- **TASK INSTRUCTIONS**
The answer is the line with "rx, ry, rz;" and every line after it to the end of the listing, retyped exactly. Pictures do not belong in it.

- **SOURCE MATERIAL**
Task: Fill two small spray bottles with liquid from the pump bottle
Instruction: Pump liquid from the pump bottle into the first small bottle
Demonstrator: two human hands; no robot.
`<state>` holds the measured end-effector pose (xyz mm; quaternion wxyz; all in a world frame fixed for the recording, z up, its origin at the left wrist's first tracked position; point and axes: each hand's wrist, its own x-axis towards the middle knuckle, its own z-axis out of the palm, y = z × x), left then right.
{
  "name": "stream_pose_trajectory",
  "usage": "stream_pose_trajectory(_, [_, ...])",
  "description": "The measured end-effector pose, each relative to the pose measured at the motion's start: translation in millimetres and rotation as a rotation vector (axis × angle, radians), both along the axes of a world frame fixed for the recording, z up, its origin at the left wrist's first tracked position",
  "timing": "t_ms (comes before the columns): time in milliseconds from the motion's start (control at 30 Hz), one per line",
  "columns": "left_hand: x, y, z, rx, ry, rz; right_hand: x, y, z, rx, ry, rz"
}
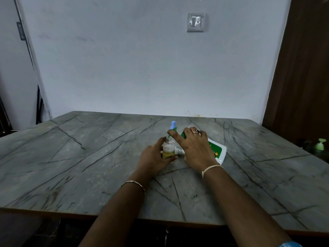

- **TASK ANSWER**
  "columns": "left_hand: x, y, z, rx, ry, rz; right_hand: x, y, z, rx, ry, rz"
}

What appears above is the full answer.